Who do I run to when the winds of sorrow threaten?
Is there a refuge in the time of tribulation?
When my soul needs consolation, I go to the Rock
Who do I run to when the winds of sorrow threaten?
Is there a refuge in the time of tribulation?
When my soul needs consolation, I go to the Rock
I go to The Rock for my salvation
I go to the stone that the builders rejected
I run to the mountain and the mountain stands by me
When the earth all around me is sinking sand
On Christ, the Solid Rock, I stand
When I need a shelter, when I need a friend, I go to the Rock
But GOD! I love that Christie! I am walking through a valley right now that has me stressed and sleepless, but I am going to grab a hold of those two words, and I am going to see them behind my eyelids when I lay my head down on my pillow. And I am not going to worry>>> But GOD! Thank you for sharing your heart!
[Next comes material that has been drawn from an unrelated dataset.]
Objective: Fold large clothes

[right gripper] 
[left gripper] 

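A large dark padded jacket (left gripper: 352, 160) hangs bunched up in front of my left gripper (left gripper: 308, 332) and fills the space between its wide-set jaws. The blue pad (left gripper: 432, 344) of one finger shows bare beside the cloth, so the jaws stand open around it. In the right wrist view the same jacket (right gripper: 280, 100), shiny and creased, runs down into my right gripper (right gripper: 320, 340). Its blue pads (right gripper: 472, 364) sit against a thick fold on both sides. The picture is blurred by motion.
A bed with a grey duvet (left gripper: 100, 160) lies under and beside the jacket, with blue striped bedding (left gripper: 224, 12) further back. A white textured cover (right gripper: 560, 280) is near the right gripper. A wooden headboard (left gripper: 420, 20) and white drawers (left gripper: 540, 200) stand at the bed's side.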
ReplyDeleteBeautiful words, my friend. Prayers continue for every one of you!
ReplyDeleteI was browsing my favorites and checking all my blog links when I followed your adoption/family blog to this new blog. I'm so sorry your husband and family has to go through this. Trauma, grief, faith, hope, despair, pain, strength, etc.... Cancer puts you through the gamut.
ReplyDeleteI will pray for your husband's healing and to give your family comfort and strength. I will also pray that you and the doctors find wisdom beyond their own that your husband is healed. Lastly, I pray God's will be done and you all find peace in your hearts, whatever His will be.
Not knowing you personally, I don't know how receptive you are to other information that may help your husband, and I don't want to add to your burden, but I've recently been researching nutrition and healing. I highly recommend to you the information found in the documentary Food Matters, if you've not see it yet. It's a documentary on Netf*lix right now that I've found extremely beneficial. I have adopted four children from China, all with special needs. I feel this information was an answer to a prayer I had I hope it's an answer to your prayers, too and helps your family, if you find you are able to watch it.